WORK ORDER:
Of the records that follow, copy only the lines from the line containing "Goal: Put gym" to the line containing "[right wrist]", both included, exactly as written.

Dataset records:

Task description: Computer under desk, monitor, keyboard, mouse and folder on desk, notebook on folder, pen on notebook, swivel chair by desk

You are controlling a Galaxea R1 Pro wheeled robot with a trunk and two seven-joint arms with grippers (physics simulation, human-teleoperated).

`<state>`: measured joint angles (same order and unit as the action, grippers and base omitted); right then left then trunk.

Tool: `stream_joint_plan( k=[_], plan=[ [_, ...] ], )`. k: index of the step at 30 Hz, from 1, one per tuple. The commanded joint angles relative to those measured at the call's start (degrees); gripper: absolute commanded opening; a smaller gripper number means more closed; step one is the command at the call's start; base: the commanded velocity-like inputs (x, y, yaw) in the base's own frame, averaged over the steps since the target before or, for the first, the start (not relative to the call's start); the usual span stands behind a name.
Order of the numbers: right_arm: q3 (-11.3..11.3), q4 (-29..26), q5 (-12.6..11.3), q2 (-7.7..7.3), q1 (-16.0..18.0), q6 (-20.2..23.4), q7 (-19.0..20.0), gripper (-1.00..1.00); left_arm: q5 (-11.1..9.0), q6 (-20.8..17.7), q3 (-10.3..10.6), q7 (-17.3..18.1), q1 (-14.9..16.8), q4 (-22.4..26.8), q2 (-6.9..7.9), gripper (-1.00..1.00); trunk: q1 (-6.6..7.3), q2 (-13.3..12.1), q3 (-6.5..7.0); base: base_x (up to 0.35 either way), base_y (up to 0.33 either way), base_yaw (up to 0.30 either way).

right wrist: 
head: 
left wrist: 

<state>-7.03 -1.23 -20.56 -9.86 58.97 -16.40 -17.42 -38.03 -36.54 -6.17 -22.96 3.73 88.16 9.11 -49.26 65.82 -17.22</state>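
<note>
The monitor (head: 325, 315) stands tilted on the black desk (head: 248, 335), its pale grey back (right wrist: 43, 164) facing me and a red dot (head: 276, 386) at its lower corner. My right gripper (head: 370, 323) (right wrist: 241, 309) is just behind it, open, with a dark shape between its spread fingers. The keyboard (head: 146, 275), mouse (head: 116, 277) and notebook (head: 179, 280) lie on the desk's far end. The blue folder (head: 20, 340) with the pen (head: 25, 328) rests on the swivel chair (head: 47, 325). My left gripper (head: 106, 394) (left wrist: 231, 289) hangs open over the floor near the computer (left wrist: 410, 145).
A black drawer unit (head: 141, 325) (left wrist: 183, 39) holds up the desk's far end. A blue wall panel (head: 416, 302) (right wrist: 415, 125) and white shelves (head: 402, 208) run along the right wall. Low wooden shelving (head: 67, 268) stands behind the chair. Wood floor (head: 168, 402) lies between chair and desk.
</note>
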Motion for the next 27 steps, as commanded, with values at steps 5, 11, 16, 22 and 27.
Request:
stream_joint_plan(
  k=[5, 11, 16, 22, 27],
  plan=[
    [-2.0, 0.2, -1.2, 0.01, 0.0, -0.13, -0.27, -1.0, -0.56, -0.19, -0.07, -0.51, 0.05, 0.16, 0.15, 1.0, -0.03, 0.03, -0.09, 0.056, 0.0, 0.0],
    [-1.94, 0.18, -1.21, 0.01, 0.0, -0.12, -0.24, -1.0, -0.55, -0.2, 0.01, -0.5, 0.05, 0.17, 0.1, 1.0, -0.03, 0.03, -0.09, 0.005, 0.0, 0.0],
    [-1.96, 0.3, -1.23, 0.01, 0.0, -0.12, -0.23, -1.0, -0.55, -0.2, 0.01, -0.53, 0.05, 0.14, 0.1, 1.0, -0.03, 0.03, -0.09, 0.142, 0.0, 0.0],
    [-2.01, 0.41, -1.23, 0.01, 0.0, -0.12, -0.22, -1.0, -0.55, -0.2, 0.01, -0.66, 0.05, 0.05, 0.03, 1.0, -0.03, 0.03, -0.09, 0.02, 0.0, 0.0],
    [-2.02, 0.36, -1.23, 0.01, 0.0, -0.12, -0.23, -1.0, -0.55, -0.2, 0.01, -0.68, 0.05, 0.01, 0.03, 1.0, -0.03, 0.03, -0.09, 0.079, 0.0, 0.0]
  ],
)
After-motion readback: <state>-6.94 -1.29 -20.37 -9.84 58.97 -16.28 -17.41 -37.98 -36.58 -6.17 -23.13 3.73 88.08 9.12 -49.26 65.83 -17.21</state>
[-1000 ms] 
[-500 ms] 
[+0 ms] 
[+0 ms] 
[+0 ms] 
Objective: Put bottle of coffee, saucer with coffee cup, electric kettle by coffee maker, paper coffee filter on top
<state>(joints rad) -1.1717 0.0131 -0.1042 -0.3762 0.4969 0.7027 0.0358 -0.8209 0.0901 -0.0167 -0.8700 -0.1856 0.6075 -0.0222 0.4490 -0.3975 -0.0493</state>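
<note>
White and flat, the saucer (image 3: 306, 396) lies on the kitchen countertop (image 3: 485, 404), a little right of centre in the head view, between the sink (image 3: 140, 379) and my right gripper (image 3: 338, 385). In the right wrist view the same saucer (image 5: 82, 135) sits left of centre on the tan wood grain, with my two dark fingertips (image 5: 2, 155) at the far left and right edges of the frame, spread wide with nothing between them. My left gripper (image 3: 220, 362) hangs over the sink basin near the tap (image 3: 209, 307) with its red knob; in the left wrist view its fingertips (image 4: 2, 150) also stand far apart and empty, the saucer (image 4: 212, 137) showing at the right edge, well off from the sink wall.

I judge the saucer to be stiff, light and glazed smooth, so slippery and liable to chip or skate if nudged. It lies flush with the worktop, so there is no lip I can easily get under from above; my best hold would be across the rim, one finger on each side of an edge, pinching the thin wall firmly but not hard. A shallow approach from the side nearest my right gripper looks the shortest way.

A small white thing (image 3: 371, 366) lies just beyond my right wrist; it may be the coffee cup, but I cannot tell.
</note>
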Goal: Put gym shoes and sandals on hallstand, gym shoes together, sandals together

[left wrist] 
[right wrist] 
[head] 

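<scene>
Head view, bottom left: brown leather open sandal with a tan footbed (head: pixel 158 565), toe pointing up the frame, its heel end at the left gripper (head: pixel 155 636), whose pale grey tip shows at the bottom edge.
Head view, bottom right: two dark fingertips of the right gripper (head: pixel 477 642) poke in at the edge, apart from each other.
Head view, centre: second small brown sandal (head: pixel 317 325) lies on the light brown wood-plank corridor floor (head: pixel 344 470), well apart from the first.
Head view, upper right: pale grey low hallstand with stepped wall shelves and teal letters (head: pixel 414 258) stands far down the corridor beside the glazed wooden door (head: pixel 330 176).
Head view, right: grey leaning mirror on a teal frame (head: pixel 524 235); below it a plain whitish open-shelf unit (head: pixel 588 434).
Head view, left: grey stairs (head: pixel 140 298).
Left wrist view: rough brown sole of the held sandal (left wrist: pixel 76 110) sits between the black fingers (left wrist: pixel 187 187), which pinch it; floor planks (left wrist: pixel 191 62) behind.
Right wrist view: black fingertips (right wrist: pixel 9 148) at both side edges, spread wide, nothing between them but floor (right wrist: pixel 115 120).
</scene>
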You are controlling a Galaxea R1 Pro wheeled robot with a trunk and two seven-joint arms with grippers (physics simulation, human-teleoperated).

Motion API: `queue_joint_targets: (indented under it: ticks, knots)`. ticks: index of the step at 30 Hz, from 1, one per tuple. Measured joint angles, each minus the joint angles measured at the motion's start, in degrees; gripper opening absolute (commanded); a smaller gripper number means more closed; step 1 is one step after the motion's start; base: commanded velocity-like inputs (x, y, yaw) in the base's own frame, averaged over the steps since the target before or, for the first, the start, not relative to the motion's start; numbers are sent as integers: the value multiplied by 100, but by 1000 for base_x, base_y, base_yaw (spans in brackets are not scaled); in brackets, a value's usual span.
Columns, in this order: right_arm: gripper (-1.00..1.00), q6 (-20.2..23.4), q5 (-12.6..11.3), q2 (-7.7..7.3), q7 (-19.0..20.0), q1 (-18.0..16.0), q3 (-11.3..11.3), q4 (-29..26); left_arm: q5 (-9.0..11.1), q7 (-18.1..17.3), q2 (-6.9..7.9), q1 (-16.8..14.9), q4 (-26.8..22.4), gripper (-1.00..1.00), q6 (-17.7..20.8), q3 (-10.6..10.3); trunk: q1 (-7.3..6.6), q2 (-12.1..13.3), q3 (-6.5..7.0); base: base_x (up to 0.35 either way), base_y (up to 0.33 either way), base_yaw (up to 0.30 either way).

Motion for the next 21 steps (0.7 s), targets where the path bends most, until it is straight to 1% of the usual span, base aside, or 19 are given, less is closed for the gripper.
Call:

YOUR SOLUTION:
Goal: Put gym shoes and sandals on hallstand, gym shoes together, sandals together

[left wrist] 
[right wrist] 

This output has been written out in full.